Understanding Subsea Acoustic Leak Detection and Condition Monitoring – Part 1

As more and more equipment is placed on the seafloor, especially in deep waters but also in shallow waters, concerns grow over potential hydrocarbon leaks from trees, manifolds, pumps, pipelines, flowlines, risers and valves. It’s no small challenge to have a reliable subsea leak detection system that can monitor the large array of subsea systems used in modern deepwater fields and on top of that there is the need to monitor the working condition of all this equipment and others, such as ESP’s and other pumps, which are rotating equipment.

Acoustic emissions are the stress waves produced by the sudden internal stress redistribution of materials caused by changes in the internal structure. These changes can cause the formation of cracks, misalignment of shafts or fluids escaping through holes. Acoustic emission monitoring is a non-destructive testing (NDT) technique, which applies sensors to detect changes in acoustic emissions and then correlates the signals received with known failure or activity characteristics. The signals to be processed by the sensors can relate to certain features and patterns of the acoustic emission such as peak levels and energies, while some systems use complex machine learning algorithms to analyze the waveforms received.

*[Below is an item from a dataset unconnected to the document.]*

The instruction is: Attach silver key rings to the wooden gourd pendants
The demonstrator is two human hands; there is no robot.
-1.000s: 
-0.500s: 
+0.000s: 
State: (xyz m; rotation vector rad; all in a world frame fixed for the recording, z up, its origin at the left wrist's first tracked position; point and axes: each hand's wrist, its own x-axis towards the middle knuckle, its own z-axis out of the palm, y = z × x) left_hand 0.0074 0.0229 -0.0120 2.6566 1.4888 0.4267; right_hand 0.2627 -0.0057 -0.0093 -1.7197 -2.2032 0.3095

Active acoustic emission was the first development in the form of sonar, where sound waves are used for depth measurement and also for the detection of other subsea vessels. Subsea leak detection systems using passive acoustic emission consist of a sensor assembly, which is installed by a ROV on a designated location on a subsea structure. The systems are composed of a data processing system and an electronics module which contains all the electronics required for power and communication. The sensor system is usually installed on a template, manifold, satellite or other selected subsea equipment.

Data processing can be done subsea or topside, depending on the communication method and depth. All data collected, including raw data is available for the lifetime of the system, which can be around 25 years with no maintenance, when top-of-the-line sensors, such as the Naxys A10 are used. Operators visualize the data topside through a graphical interface. This flexible control system allows the operator to up-load raw data, configure the system and download any new software.

The sensor is composed of an array of hydrophones, configured to discriminate the noise of a leak from other sources of sound, including common ocean sounds. A hydrophone is a microphone specifically designed for listening to underwater sound. Most hydrophones use piezo-electric transducers, which convert the acoustic pressure waves into electrical signals. Hydrophones are arranged in a carefully selected configuration in order to obtain directional information, both horizontally and vertically and the latest leak detection systems like the aforementioned Naxys A10 and others such as the Asel-Tech system may have a detection range of up to a 500m radius from the sensor location.